PROBLEM DESCRIPTION: Your answer must contain each line of the listing in which "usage" appears, copied in full.
□ □ □ □ □
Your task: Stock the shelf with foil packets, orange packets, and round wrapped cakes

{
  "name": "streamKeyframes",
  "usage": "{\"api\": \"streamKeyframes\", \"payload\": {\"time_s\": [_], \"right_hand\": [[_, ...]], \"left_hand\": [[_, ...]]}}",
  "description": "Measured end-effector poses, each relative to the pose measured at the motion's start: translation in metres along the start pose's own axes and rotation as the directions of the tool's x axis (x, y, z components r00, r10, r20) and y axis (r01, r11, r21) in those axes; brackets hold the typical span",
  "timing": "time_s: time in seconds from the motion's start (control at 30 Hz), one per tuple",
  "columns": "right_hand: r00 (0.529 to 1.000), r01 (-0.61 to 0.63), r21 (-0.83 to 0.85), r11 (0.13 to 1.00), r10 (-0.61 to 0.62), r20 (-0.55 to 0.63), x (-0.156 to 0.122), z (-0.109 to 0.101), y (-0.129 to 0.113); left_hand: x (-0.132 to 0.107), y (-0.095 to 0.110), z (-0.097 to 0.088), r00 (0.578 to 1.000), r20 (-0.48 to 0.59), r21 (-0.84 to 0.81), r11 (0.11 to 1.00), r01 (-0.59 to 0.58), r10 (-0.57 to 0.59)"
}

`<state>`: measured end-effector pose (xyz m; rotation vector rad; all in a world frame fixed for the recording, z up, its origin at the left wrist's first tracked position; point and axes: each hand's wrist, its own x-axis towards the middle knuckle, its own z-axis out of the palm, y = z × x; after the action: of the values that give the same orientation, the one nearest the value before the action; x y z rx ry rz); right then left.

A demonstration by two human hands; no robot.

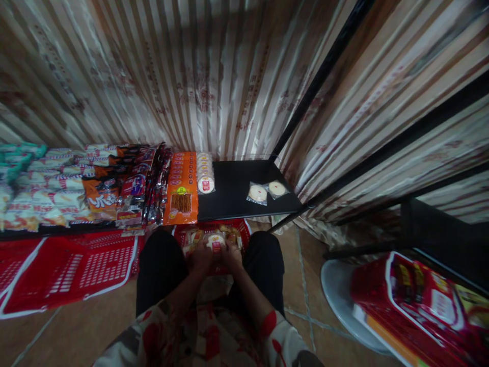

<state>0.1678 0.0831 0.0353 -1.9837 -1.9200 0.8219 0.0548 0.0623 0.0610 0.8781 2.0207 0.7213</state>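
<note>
Between my knees, my left hand [202, 256] and my right hand [232, 255] grip a round packaged cracker pack [215, 243] with a red and white label, one hand on each side. Below it is a red basket [244, 228] with more wrapped snacks inside, partly hidden by my hands. Ahead on the black shelf [231, 183], a row of similar round cracker packs [205, 176] stands beside an orange snack bag [181, 188]. Two clear-wrapped round crackers [257, 193] lie flat toward the shelf's right end.
Several rows of snack bags [57, 196] fill the shelf's left side. Red baskets [95, 265] sit on the floor at left. At right, a packed red basket [420, 300] stands by a grey basin [336, 285]. Black frame bars [324, 76] cross before the curtain.
</note>
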Motion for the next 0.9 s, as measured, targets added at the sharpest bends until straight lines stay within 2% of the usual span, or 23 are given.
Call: {"api": "streamKeyframes", "payload": {"time_s": [0.17, 0.5, 0.73, 0.9], "right_hand": [[0.998, 0.010, 0.064, 0.998, -0.006, -0.070, -0.011, -0.008, -0.006], [0.970, 0.025, 0.108, 0.994, 0.002, -0.245, -0.020, -0.019, -0.014], [0.954, 0.079, 0.128, 0.989, -0.038, -0.298, -0.013, -0.033, -0.029], [0.960, 0.109, 0.148, 0.983, -0.066, -0.272, 0.000, -0.043, -0.046]], "left_hand": [[-0.006, 0.006, 0.000, 0.998, -0.053, -0.049, 0.998, -0.045, 0.042], [-0.023, 0.033, -0.011, 0.987, -0.101, -0.075, 0.989, -0.131, 0.123], [-0.017, 0.042, -0.018, 0.975, -0.114, -0.110, 0.972, -0.206, 0.193], [-0.005, 0.051, -0.028, 0.963, -0.131, -0.147, 0.956, -0.253, 0.235]]}}
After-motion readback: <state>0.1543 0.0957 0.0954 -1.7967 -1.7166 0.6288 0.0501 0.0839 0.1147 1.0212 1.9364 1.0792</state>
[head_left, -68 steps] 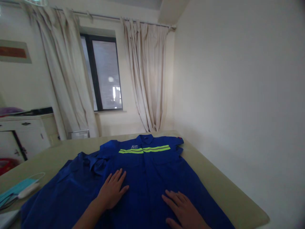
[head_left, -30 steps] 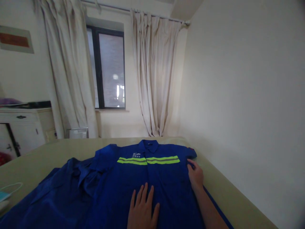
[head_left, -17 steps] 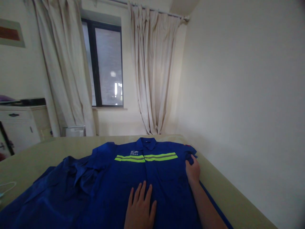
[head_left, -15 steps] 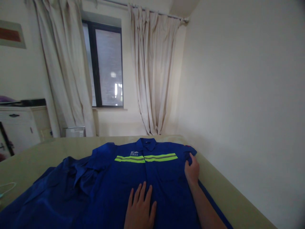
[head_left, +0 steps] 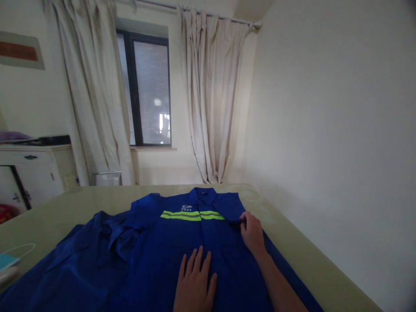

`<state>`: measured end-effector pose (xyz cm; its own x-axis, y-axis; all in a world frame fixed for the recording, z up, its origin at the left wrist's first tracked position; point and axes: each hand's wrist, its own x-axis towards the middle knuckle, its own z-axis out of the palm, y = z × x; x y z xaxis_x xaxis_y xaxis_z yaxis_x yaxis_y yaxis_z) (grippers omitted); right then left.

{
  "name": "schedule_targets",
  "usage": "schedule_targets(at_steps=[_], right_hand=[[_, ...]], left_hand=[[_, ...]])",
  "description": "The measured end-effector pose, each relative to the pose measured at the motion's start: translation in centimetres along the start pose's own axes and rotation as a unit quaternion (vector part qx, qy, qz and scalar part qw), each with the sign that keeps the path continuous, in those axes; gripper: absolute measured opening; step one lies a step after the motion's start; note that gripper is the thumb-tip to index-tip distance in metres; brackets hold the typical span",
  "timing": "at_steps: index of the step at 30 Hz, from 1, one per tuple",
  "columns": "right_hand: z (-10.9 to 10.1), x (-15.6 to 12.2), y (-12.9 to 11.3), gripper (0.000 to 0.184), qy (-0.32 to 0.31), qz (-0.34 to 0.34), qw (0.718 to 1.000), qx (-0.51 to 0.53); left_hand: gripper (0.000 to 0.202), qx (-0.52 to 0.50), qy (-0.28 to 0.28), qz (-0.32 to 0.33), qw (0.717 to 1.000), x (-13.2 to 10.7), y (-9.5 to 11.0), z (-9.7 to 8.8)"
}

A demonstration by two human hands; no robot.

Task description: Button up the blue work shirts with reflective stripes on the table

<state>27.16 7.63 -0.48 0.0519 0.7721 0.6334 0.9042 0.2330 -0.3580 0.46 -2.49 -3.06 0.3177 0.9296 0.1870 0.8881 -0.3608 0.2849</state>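
Note:
A blue short-sleeved work shirt (head_left: pixel 182 242) lies spread out with its collar at the far end. A yellow-green reflective band (head_left: pixel 182 216) crosses its chest, and a small white logo sits above the band on the left. My left hand (head_left: pixel 195 281) rests flat on the shirt's lower front, fingers spread. My right hand (head_left: pixel 252 232) pinches the hem of the right-side sleeve (head_left: pixel 230 208), which is folded inward over the chest and covers the band's right end. More crumpled blue cloth (head_left: pixel 74 264) lies to the left.
The garments lie on a pale green covered surface (head_left: pixel 286 251) beside a plain wall (head_left: pixel 334 130). A light-blue face mask (head_left: pixel 8 261) is at the left edge. Farther back are a white cabinet (head_left: pixel 39 173), curtains (head_left: pixel 214 86) and a window (head_left: pixel 152 91).
My right hand has moved left and toward me, folding the sleeve inward over the chest. My left hand stays flat on the shirt. The view has shifted slightly left.

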Motion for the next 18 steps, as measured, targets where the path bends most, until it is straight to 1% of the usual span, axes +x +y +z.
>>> schedule_targets(at_steps=[2, 3, 5, 6, 7, 8, 10, 11, 12, 13, 15, 16, 17, 18], right_hand=[[-0.4, 0.1, -0.4, 0.026, 0.028, -0.007, 0.999, 0.017], [-0.6, 0.2, -0.8, 0.028, 0.047, -0.018, 0.998, 0.03], [-0.8, 0.4, -1.8, 0.039, 0.079, -0.042, 0.995, 0.045], [-0.7, 0.5, -2.3, 0.044, 0.079, -0.045, 0.995, 0.037], [-0.4, 0.6, -2.8, 0.049, 0.06, -0.037, 0.997, 0.019], [0.0, 0.5, -3.1, 0.051, 0.019, -0.022, 1.0, -0.002], [1.2, 0.2, -3.5, 0.056, -0.099, 0.019, 0.994, -0.041], [1.7, -0.1, -3.5, 0.058, -0.147, 0.038, 0.987, -0.052], [2.3, -0.4, -3.3, 0.061, -0.181, 0.05, 0.981, -0.058], [2.7, -0.7, -3.2, 0.063, -0.2, 0.054, 0.976, -0.061], [3.1, -1.1, -2.9, 0.064, -0.207, 0.051, 0.975, -0.065], [3.1, -1.2, -2.8, 0.065, -0.206, 0.047, 0.975, -0.068], [3.0, -1.1, -2.8, 0.065, -0.208, 0.046, 0.974, -0.072], [2.8, -1.1, -2.9, 0.064, -0.213, 0.046, 0.973, -0.077]], left_hand=[[0.058, -0.001, -0.004, -0.003, 1.0, 0.0, 0.1, -0.3], [0.058, -0.002, -0.006, -0.005, 1.0, 0.0, 0.2, -0.4], [0.058, -0.007, -0.007, -0.01, 1.0, -0.1, 0.5, -0.7], [0.057, -0.015, -0.004, -0.012, 1.0, -0.1, 0.7, -0.9], [0.055, -0.029, 0.003, -0.011, 1.0, -0.2, 1.0, -1.0], [0.054, -0.053, 0.014, -0.013, 0.998, -0.2, 1.2, -1.2], [0.052, -0.131, 0.059, -0.024, 0.989, 0.1, 1.3, -1.8], [0.052, -0.182, 0.091, -0.037, 0.978, 0.4, 1.1, -2.2], [0.053, -0.232, 0.126, -0.054, 0.963, 0.9, 0.6, -2.9], [0.053, -0.274, 0.165, -0.078, 0.944, 1.4, -0.2, -3.8], [0.051, -0.313, 0.233, -0.15, 0.909, 2.8, -2.8, -6.0], [0.049, -0.295, 0.262, -0.21, 0.895, 3.5, -4.6, -7.3], [0.05, -0.262, 0.281, -0.289, 0.877, 4.3, -6.5, -8.7], [0.056, -0.245, 0.288, -0.338, 0.862, 4.9, -8.5, -9.9]])
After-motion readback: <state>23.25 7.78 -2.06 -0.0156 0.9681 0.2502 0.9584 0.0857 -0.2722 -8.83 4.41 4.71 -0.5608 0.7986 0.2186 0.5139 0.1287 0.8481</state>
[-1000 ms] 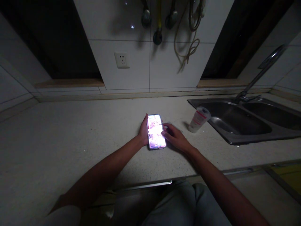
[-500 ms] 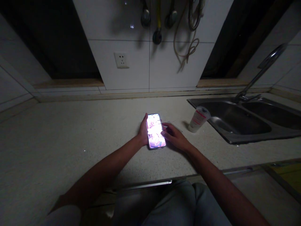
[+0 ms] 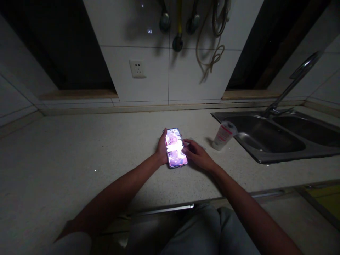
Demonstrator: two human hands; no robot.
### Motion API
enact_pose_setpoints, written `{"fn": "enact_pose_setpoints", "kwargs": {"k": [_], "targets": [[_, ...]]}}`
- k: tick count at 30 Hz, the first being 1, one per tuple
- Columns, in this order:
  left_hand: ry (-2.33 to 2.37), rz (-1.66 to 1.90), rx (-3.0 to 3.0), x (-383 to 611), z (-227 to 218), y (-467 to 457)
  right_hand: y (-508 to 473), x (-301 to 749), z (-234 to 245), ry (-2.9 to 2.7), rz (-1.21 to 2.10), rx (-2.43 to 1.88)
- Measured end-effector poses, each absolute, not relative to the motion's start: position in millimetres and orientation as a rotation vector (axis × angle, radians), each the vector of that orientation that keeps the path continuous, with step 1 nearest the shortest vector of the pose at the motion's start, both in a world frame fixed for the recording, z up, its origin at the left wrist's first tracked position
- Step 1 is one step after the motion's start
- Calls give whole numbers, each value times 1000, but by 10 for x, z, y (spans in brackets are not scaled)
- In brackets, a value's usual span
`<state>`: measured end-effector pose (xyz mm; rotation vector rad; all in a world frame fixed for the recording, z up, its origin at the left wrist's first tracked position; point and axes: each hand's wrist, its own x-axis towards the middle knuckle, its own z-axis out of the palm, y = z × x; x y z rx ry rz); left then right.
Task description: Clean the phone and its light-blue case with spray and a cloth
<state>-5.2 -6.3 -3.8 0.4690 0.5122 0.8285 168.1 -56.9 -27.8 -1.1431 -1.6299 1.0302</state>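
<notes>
A smartphone [image 3: 174, 147] with a brightly lit screen is held upright in the frame, above the worktop. My left hand [image 3: 161, 148] is closed around its left edge, with the thumb along the side and the other fingers hidden behind it. On the opposite side, my right hand [image 3: 196, 154] grips the phone's lower right edge. Its thumb lies over the screen's edge and its bent fingers reach the phone's side, partly in shadow. To the right of that hand, a clear plastic cup [image 3: 224, 135] with red print stands on the worktop, looking tilted.
The pale speckled worktop [image 3: 79, 148] runs up to a tiled wall with a socket [image 3: 137, 68]. At the right is a double steel sink [image 3: 261, 156] with a tap [image 3: 287, 88]. Pipe valves [image 3: 177, 42] and a looped cord [image 3: 212, 63] hang above. A drawer handle [image 3: 167, 209] sits below the front edge.
The picture on the phone's screen has changed and looks less washed out. My hands, the phone and the cup have stayed nearly where they were.
</notes>
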Motion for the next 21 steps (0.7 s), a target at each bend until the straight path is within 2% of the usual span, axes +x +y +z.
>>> {"fn": "enact_pose_setpoints", "kwargs": {"k": [18, 21], "targets": [[678, 1003, 450, -42, -11, -50, -589, 1656, -153, -1462, 1347, -1160], [822, 1161, 544, -9, -69, -36, -578, 1656, -162, -1396, 1377, -1111]]}}
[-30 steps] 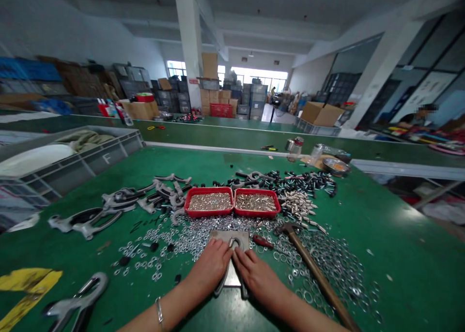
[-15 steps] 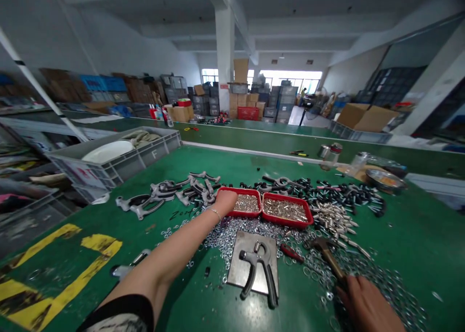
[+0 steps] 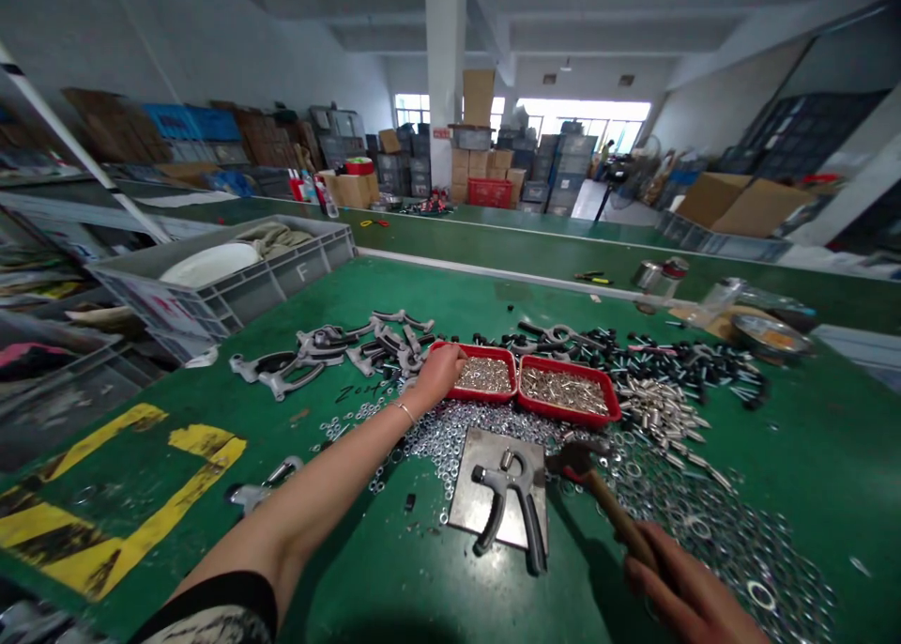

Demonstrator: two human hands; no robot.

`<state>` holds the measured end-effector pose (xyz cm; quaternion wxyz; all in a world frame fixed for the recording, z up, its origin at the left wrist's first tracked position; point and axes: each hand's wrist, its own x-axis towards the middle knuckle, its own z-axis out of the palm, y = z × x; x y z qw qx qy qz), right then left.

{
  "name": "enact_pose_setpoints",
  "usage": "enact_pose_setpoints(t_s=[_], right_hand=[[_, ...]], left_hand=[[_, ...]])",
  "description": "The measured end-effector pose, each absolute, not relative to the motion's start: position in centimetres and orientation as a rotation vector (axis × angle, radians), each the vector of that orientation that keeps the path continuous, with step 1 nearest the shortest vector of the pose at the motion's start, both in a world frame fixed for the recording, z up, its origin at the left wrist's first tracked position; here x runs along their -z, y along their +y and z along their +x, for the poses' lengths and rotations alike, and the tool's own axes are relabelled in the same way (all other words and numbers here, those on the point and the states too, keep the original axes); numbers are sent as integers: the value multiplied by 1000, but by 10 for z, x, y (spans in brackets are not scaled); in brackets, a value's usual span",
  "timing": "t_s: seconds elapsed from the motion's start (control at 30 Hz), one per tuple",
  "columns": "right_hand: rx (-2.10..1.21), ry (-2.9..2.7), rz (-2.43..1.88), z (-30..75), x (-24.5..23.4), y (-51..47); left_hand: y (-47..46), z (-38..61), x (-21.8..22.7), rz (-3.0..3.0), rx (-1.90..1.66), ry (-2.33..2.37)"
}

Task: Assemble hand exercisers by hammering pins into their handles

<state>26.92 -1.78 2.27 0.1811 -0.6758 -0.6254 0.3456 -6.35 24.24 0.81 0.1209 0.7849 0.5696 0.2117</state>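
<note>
In the head view, my left hand (image 3: 442, 370) is at the left end of a red tray (image 3: 512, 381) of small metal pins, fingers pinched together; whatever is between them is hidden. My right hand (image 3: 679, 578) grips the wooden handle of a hammer (image 3: 614, 505), its head raised just right of a square steel plate (image 3: 465, 503). On that plate lies a grey hand gripper (image 3: 533, 522) with black handles, its legs towards me. A second red tray (image 3: 567, 416) of pins adjoins the first on the right.
Several more hand grippers (image 3: 324, 344) lie beyond my left arm. Loose nuts (image 3: 436, 437) spread around the plate, with rings (image 3: 696, 527), metal sleeves (image 3: 662, 409) and black-headed bolts (image 3: 710, 367) to the right. A grey crate (image 3: 282, 287) stands back left.
The hammer has come up off the table, its head moving left towards the plate and covering the red-handled tool. My left hand stays at the left tray, its fingertips now showing over the pins.
</note>
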Motion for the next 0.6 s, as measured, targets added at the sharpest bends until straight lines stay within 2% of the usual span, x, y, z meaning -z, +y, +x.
enact_pose_setpoints(t_s=[0.1, 0.23, 0.37, 0.5, 0.6], right_hand=[[-907, -1830, -1813, 236, -37, -23], [-901, -1977, -1885, 221, -28, -7], [-1004, -2025, -1839, 218, -15, 4], [-897, -2007, -1911, 220, -11, 4], [-1092, -1929, -1842, 226, -8, 3]], left_hand=[[211, -55, -15, 2303, -724, 1510], [160, -47, -8, 2234, -734, 1251], [131, -51, 6, 2126, -679, 1288], [124, -43, 15, 2040, -667, 1285], [129, -25, 16, 2078, -631, 1278]])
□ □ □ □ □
WRITTEN SOLUTION:
  "usage": "{\"api\": \"streamKeyframes\", \"payload\": {\"time_s\": [_], \"right_hand\": [[_, ...]], \"left_hand\": [[_, ...]]}}",
  "usage": "schedule_targets(at_steps=[_], right_hand=[[_, ...]], left_hand=[[_, ...]])",
  "usage": "enact_pose_setpoints(t_s=[_], right_hand=[[_, ...]], left_hand=[[_, ...]])",

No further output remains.